Elle avait son idée.
Un matin de mars, elle sortit de l’armoire quatre pièces de cent sous et un peu de monnaie.
— Tiens, dit-elle à Séverin, j’ai ménagé cela pour avoir une chèvre.
Lui, qui croyait le tiroir vide, fut bien surpris de voir tout cet argent.
— Tu ne comptais pas sur cette attrape ! reprit-elle fièrement. J’en ai tiré des quenouillées pour gagner ces trente francs ! et l’on n’a pas pris le café tous les matins, va !
Dès la première année de leur mariage, il avait été question de cet achat, mais ils avaient reculé à cause des ennuis probables.

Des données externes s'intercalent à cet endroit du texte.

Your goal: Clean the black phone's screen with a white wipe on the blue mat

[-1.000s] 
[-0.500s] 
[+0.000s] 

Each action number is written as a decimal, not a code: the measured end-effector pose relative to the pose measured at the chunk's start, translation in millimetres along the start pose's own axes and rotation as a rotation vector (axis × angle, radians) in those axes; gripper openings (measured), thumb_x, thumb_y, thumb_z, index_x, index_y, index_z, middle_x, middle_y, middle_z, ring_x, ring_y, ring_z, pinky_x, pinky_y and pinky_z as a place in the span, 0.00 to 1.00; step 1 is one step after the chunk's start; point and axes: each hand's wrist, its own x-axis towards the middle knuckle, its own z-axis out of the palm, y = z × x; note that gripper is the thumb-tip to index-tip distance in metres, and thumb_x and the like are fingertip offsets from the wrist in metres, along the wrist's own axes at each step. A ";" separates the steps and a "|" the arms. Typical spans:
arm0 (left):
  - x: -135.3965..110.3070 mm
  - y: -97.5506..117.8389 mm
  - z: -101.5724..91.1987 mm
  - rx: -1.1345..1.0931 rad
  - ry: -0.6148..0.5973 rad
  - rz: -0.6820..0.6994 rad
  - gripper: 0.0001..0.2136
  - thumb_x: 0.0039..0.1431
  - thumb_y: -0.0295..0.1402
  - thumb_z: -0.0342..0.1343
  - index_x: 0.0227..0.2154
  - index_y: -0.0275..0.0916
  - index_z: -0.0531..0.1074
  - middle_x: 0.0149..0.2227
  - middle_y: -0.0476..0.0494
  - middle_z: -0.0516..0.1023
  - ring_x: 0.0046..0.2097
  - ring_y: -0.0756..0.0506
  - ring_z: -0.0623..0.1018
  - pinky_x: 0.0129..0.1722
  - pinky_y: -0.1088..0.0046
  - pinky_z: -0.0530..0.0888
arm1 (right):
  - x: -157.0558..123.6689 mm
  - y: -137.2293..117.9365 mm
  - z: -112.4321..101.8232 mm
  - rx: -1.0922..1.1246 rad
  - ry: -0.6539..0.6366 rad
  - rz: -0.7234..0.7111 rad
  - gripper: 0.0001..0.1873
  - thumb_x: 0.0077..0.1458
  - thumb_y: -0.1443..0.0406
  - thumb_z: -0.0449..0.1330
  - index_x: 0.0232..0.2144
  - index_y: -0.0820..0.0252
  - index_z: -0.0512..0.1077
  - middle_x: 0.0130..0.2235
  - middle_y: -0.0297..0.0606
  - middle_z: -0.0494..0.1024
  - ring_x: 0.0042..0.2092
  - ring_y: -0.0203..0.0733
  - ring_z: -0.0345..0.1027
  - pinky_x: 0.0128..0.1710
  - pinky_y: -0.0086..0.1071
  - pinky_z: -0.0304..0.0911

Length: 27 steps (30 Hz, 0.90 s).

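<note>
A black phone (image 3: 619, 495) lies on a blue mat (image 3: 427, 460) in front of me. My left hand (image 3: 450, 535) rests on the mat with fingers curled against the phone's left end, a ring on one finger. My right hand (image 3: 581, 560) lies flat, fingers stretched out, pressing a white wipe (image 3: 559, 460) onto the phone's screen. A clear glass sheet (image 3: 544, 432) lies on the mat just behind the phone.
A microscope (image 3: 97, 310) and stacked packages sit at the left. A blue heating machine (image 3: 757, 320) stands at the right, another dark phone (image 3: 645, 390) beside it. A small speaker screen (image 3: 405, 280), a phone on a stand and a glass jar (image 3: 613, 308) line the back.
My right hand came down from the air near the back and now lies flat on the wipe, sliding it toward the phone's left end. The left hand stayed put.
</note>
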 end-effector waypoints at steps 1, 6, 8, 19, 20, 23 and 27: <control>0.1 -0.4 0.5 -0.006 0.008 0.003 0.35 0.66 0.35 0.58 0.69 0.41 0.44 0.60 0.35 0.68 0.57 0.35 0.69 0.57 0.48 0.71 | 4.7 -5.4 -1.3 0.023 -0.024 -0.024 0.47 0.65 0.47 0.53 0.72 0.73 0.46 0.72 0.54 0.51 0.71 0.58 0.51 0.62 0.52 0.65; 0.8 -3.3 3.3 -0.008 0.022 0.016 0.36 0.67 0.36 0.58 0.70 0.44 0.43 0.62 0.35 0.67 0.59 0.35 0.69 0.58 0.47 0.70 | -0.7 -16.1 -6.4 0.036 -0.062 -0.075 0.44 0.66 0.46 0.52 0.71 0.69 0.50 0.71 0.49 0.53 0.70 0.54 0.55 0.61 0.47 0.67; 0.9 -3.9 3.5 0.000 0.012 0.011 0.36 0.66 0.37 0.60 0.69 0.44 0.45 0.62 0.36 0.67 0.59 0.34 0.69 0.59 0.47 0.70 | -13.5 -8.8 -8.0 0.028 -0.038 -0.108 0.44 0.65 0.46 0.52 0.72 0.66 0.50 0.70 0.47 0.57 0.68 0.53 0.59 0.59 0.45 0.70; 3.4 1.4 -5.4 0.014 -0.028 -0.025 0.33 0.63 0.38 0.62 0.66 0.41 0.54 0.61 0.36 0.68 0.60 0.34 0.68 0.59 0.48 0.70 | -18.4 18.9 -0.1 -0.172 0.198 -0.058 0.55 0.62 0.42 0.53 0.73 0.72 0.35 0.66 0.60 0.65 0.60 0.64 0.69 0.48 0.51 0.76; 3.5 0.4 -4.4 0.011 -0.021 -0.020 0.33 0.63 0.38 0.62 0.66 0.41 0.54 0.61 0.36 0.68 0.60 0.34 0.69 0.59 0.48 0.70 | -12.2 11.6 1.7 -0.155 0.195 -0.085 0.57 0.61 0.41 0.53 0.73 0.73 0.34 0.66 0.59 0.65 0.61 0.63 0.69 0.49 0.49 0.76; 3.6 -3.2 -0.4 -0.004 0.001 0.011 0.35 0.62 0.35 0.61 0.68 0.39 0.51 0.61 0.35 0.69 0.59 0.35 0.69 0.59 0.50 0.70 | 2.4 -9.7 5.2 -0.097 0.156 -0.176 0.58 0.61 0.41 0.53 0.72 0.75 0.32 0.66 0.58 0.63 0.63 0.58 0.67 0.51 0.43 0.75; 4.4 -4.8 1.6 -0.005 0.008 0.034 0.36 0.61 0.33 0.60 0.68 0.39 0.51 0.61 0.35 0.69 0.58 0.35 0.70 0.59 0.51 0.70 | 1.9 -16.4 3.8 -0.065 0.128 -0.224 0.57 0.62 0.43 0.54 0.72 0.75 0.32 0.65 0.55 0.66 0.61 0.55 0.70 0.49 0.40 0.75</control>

Quand on n’a pas de terre, il est difficile d’élever des bêtes.
Séverin délestait la maraude ; il répondit sans ardeur :
— Alors, tu veux, avec ça, acheter une chèvre ; ça va faire des embêtements. Les voisins sont regardants ; tu as déjà de la peine à trouver assez de pâture pour tes lapins.
— Bah ! fit-elle impatientée, tu vois toujours les choses du mauvais côté. Voici le beau temps, les enfants sont déjà grands ; qui les empêchera de garder la bête le long des chemins ? Elles ne manquent pas, les chèvres, dans le village : une de plus ou une de moins, il n’y paraîtra rien aux haies.